▶ [TASK GOAL]:
Please filter the entries for the word "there" and copy every line that has it.

▶ [DATA EXCERPTS]:
•••••

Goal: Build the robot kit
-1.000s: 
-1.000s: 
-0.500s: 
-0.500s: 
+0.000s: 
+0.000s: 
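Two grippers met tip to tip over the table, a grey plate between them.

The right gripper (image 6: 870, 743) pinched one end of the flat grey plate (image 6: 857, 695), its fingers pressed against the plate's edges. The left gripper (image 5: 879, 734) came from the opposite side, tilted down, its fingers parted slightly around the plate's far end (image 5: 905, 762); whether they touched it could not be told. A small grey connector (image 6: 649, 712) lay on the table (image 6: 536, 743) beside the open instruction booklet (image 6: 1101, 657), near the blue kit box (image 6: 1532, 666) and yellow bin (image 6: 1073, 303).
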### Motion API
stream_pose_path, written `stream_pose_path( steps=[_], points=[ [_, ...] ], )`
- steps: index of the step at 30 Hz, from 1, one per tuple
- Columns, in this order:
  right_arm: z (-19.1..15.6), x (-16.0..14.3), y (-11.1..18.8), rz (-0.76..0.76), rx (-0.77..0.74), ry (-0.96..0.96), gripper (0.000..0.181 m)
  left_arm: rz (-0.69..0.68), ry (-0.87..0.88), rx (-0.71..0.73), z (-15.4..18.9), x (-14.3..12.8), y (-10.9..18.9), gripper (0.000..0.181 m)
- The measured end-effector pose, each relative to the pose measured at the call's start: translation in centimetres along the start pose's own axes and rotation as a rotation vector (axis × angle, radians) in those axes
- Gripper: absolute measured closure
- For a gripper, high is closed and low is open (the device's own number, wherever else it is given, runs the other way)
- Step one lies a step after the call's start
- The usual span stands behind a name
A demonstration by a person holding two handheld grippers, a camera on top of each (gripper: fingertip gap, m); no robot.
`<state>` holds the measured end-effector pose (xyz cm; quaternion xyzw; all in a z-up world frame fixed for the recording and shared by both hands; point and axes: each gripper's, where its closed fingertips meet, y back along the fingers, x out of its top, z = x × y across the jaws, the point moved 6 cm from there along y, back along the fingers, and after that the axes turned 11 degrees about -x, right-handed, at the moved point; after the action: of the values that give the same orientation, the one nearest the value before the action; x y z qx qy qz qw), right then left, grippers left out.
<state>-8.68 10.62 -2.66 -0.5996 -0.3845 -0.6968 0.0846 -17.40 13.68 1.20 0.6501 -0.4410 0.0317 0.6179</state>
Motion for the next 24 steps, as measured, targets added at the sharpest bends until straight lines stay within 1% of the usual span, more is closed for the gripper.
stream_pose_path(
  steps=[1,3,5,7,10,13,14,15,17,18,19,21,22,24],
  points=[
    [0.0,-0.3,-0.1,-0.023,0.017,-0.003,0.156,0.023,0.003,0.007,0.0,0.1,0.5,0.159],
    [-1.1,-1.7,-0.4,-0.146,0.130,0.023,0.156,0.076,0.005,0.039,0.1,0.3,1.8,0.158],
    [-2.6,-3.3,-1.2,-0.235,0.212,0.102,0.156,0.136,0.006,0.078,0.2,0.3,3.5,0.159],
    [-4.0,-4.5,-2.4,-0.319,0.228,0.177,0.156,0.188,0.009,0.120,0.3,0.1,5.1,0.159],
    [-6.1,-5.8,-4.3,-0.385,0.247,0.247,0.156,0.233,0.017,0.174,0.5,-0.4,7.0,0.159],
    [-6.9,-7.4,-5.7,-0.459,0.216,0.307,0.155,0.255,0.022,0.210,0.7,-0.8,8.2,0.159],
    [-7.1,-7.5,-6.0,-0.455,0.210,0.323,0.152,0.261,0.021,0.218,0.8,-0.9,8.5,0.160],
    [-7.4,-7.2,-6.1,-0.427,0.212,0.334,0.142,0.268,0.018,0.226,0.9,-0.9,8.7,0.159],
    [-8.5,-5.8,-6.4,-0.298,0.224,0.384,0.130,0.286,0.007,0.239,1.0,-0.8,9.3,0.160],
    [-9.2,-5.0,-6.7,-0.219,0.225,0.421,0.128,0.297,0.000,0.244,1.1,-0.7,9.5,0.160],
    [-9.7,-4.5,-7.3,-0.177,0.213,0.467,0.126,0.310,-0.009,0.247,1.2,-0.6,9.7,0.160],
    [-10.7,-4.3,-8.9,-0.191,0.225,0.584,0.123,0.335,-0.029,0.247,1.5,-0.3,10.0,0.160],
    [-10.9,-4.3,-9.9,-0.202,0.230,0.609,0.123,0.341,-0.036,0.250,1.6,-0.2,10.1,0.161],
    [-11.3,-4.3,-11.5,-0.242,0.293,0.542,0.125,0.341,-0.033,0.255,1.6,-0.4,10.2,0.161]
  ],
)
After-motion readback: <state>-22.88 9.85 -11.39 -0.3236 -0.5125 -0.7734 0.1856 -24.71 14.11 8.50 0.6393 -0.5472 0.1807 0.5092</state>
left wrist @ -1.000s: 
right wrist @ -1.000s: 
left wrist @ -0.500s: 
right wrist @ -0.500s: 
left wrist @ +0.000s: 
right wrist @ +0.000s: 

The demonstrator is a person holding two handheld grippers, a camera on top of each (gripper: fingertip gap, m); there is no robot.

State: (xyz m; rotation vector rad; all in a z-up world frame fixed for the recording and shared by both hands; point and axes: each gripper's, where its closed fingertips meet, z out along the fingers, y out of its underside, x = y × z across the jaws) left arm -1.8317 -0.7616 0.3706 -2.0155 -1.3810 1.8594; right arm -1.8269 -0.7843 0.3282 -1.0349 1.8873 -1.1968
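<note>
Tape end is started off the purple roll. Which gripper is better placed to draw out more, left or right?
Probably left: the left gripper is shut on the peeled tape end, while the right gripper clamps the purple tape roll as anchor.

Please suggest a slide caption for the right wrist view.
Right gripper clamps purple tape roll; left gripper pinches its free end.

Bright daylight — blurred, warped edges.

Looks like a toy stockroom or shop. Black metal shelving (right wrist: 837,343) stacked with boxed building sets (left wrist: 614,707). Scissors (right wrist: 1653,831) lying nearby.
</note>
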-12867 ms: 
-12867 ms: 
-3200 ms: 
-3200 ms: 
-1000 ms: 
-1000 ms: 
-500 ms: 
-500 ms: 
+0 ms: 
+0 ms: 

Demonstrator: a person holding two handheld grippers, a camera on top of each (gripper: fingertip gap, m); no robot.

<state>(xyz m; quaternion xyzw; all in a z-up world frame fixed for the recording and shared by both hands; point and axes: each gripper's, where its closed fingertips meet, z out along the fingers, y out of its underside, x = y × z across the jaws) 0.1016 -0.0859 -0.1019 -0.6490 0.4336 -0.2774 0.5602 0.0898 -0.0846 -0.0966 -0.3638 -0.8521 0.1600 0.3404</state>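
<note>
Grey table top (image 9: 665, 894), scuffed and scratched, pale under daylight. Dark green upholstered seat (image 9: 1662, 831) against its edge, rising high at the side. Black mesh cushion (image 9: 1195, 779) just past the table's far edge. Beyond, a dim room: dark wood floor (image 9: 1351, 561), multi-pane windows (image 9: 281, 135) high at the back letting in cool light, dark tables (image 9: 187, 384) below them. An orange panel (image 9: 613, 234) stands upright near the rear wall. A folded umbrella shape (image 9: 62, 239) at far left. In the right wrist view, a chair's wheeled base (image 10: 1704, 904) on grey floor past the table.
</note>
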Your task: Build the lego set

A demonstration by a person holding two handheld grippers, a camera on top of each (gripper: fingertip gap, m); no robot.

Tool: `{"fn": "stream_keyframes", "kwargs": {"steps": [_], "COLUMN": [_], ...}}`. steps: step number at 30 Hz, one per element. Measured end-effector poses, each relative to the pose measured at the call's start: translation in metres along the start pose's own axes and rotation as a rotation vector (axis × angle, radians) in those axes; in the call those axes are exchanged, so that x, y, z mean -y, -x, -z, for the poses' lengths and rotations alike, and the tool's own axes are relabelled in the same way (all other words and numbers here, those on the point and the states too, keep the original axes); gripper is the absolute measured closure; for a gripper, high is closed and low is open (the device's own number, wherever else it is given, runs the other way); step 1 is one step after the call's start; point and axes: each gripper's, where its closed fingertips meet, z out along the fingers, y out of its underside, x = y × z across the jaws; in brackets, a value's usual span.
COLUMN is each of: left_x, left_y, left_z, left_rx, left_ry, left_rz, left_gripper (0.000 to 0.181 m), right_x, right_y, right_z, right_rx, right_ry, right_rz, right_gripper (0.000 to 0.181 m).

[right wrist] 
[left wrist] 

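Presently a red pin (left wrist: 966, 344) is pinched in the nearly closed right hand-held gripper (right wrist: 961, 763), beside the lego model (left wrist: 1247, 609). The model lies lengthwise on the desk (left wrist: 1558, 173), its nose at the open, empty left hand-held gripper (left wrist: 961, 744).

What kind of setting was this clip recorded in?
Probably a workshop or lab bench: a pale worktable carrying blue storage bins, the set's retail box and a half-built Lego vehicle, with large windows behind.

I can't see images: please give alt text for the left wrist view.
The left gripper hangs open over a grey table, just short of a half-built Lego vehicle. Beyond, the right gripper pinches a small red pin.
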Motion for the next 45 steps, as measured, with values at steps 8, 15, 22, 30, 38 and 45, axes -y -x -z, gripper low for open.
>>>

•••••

▶ [TASK RESULT]:
`<state>` holds the measured end-effector pose (xyz cm; quaternion xyzw; all in a z-up world frame fixed for the recording and shared by both hands; point and axes: each gripper's, where its closed fingertips meet, y back along the fingers, x out of its top, z = x × y across the jaws, the point moved 6 cm from there along y, back along the fingers, and after that the axes turned 11 degrees about -x, right-handed, at the moved point; after the action: of the values that give the same orientation, the one nearest the value before the action; x y z qx qy qz qw), right then left, grippers left out.
The demonstrator is a person holding two handheld grippers, a camera on top of each (gripper: fingertip gap, m); there is no robot.

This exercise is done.